== Problem description ==
Output only the lines below that start at the line containing "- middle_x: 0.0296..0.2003" and end at the line containing "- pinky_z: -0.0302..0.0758", with both ends kept.

——

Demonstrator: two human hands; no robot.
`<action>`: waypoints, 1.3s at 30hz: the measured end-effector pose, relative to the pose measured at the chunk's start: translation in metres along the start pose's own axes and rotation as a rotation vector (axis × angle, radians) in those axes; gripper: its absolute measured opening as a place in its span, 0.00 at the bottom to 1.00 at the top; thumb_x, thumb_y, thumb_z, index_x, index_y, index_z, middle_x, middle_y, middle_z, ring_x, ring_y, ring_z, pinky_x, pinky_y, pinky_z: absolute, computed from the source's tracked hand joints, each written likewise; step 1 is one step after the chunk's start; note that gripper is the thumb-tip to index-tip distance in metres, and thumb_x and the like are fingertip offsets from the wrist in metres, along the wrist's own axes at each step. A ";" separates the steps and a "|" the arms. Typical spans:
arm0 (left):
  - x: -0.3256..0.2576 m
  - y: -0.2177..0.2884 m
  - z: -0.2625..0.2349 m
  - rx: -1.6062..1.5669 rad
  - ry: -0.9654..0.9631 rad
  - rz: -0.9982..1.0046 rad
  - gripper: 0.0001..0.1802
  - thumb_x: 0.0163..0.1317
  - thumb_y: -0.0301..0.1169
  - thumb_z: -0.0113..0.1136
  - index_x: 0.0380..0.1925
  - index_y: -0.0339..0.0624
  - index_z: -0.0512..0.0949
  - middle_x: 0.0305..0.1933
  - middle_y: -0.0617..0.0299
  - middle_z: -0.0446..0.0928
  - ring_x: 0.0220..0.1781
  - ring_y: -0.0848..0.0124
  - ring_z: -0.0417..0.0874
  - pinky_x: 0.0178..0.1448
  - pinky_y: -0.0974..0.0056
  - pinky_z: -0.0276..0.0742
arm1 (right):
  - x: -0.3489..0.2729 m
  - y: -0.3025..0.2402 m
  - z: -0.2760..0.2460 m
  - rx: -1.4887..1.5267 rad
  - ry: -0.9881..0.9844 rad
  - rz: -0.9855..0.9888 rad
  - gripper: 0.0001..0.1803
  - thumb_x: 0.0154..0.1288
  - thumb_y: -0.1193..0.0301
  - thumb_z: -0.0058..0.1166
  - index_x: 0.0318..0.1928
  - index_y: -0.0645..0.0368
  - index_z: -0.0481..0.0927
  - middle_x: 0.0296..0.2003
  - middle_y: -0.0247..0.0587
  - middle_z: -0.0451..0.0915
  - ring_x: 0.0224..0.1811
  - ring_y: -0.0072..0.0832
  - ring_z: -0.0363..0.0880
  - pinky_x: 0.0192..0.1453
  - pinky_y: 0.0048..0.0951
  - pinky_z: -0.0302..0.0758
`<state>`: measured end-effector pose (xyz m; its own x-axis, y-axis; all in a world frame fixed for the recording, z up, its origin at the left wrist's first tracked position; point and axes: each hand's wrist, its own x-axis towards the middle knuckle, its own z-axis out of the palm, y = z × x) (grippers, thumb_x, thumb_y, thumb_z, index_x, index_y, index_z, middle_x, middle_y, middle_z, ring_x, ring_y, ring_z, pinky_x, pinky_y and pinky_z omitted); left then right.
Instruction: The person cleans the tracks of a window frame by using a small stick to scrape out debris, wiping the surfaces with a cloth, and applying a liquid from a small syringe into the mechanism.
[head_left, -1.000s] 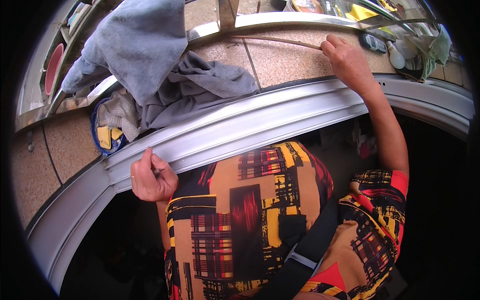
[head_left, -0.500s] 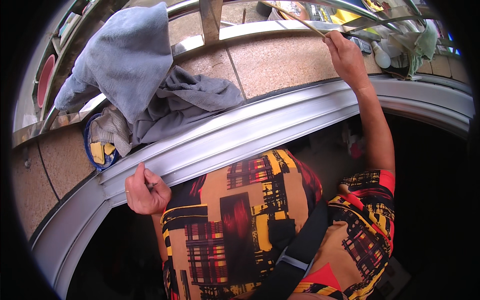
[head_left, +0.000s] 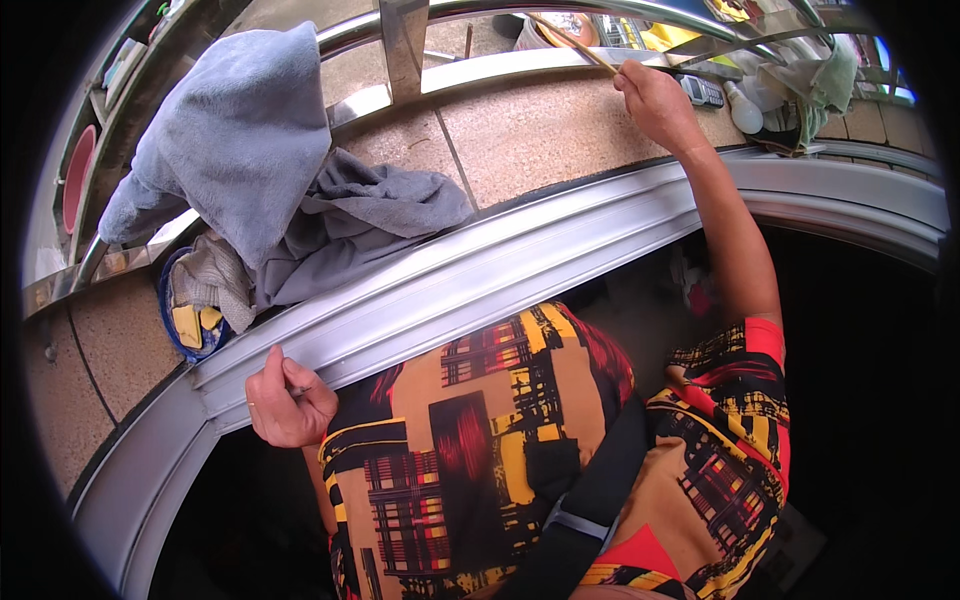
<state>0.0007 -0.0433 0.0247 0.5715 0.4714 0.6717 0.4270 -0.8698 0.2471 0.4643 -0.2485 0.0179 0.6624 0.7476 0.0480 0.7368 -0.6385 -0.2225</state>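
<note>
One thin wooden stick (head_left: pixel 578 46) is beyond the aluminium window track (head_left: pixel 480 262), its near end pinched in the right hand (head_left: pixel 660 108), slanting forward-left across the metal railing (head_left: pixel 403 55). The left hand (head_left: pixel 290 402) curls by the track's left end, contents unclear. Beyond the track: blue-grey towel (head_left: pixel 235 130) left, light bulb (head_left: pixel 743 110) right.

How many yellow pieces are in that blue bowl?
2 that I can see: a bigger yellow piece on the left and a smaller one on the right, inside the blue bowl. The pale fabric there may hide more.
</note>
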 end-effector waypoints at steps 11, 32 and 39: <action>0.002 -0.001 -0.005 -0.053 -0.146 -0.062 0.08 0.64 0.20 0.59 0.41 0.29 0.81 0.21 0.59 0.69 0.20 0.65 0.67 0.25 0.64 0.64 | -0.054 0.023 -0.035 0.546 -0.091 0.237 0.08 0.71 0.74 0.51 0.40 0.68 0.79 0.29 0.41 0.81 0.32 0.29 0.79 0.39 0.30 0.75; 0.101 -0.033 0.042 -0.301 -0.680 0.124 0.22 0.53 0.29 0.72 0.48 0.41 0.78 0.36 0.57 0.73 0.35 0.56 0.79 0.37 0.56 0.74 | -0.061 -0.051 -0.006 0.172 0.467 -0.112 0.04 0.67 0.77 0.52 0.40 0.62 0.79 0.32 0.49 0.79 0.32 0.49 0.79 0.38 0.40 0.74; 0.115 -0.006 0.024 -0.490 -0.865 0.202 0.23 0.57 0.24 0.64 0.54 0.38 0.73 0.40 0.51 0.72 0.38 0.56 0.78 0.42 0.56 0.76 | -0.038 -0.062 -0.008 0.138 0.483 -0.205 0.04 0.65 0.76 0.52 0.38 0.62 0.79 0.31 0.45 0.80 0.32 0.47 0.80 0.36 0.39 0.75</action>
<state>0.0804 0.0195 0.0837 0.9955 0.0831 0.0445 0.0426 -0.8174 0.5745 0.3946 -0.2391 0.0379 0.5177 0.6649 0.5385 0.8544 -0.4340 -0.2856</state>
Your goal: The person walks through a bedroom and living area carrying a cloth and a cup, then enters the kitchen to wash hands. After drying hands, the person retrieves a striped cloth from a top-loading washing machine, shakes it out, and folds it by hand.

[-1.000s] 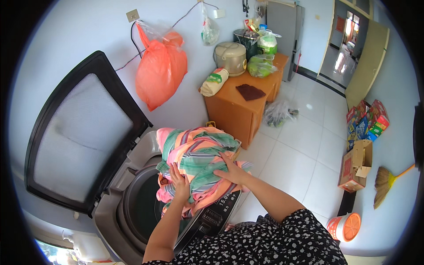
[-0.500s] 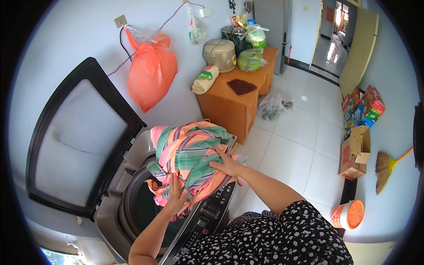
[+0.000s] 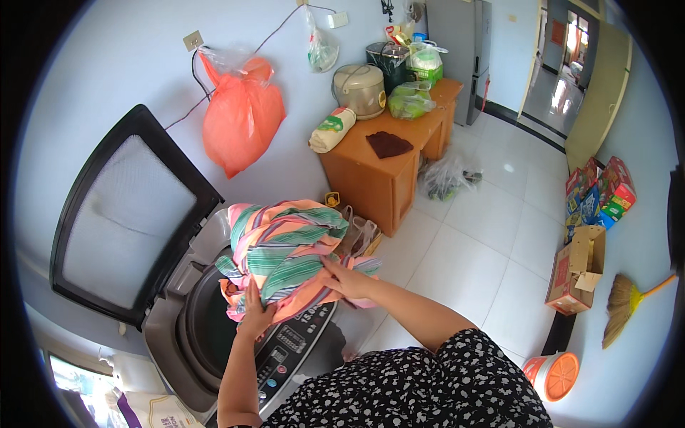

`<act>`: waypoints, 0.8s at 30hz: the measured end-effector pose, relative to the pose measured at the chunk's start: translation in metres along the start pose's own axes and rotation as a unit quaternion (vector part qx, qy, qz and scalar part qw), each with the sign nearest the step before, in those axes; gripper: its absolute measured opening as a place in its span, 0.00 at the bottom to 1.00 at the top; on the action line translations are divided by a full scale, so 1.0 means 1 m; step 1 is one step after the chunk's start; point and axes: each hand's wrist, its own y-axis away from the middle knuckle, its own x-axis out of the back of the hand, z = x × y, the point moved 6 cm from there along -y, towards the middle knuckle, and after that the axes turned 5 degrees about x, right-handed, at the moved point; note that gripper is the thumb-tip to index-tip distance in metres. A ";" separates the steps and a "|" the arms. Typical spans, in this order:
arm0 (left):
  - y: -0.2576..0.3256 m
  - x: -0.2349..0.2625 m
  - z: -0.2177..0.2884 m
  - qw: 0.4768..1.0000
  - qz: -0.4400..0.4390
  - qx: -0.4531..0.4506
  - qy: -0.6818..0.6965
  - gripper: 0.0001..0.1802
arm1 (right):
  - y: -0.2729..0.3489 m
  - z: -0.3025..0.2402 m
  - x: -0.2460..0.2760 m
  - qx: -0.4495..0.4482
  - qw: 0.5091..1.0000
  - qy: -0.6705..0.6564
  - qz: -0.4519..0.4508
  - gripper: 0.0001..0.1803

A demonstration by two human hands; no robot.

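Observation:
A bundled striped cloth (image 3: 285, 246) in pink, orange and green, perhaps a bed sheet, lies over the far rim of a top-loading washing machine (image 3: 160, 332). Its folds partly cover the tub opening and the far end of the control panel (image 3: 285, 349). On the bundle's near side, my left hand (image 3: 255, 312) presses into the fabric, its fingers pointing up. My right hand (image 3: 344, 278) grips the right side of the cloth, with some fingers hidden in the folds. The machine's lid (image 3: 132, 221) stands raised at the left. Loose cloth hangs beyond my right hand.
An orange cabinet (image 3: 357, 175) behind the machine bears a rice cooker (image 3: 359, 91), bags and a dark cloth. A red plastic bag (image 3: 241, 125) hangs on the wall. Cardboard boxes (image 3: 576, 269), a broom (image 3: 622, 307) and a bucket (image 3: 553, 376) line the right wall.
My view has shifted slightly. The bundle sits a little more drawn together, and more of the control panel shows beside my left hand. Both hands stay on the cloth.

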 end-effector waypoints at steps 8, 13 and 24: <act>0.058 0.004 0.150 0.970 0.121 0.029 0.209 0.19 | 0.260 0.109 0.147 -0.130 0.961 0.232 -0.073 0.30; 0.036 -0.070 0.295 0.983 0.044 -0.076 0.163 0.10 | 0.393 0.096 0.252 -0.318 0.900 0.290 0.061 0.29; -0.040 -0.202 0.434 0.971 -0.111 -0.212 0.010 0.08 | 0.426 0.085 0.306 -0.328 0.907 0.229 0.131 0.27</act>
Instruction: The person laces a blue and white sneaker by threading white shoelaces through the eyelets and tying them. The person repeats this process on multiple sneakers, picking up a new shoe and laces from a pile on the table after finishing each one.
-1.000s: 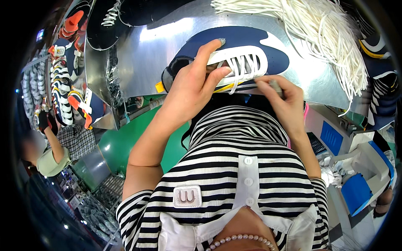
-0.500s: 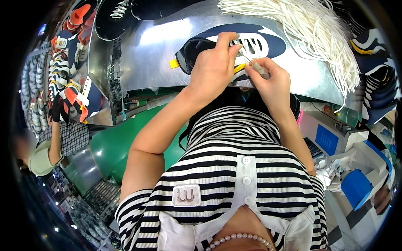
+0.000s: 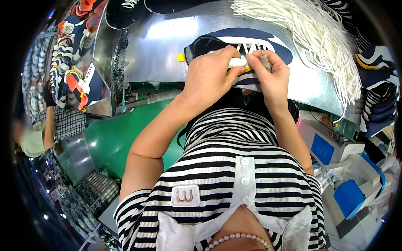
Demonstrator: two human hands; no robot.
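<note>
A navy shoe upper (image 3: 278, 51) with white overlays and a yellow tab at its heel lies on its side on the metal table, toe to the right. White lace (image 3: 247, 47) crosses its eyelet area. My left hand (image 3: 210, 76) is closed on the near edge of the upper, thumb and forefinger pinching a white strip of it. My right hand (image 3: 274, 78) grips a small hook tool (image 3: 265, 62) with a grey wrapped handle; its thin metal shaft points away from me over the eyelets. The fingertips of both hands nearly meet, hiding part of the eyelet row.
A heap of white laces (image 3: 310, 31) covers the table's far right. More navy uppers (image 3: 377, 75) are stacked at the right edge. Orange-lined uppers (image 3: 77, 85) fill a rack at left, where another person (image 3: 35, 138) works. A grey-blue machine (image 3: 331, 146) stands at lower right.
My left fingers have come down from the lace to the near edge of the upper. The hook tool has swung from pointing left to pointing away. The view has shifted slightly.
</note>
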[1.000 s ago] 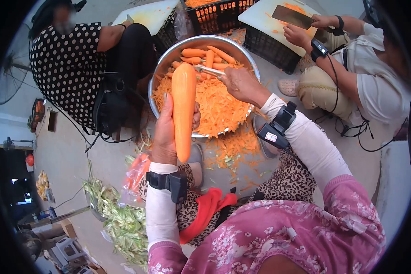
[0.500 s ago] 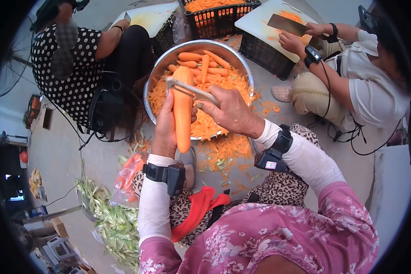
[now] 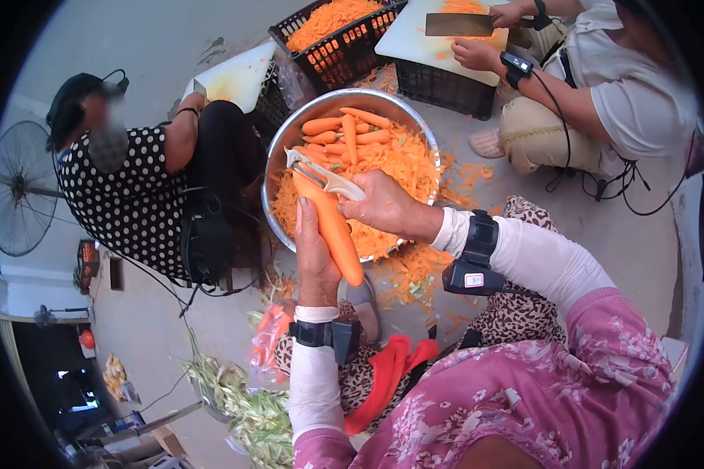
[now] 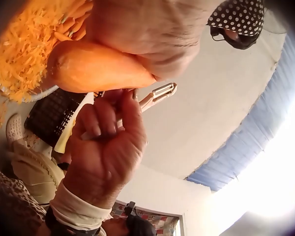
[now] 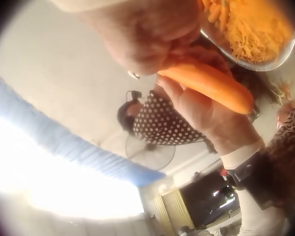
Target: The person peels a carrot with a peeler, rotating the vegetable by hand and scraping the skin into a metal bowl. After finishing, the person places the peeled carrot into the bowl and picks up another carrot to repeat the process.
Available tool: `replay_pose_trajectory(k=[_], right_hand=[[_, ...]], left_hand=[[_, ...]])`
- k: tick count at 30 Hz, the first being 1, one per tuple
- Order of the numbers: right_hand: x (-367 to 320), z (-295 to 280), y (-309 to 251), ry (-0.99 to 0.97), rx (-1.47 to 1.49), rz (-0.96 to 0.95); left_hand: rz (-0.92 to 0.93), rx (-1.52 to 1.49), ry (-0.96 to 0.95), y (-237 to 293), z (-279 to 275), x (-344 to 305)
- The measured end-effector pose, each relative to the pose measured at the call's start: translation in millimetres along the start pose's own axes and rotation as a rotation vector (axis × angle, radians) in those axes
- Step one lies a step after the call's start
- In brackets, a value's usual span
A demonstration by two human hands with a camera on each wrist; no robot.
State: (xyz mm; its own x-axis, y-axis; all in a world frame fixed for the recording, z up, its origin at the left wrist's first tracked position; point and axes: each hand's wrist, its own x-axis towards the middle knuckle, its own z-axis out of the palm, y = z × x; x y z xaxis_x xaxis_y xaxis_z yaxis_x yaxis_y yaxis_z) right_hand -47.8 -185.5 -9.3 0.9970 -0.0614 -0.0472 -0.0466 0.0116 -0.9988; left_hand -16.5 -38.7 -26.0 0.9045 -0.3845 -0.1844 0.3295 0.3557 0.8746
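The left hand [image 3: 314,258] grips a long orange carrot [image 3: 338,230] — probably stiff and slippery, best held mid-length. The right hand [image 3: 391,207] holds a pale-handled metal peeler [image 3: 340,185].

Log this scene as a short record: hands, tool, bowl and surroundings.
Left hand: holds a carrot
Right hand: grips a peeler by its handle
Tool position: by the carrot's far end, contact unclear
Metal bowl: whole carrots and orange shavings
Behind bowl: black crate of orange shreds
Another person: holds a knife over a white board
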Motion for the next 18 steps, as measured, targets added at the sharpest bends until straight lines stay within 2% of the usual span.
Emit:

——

== Written solution ==
  - middle_x: 0.0296..0.2003
  - middle_y: -0.0247..0.0587
  - middle_z: -0.0451..0.0915
  - ring_x: 0.0224..0.1811
  - ring_y: -0.0072..0.0832
  - ring_z: -0.0363..0.0880
  - pinky_x: 0.0192..0.1453
  - pinky_y: 0.0048..0.0951
  - pinky_z: -0.0302..0.0758

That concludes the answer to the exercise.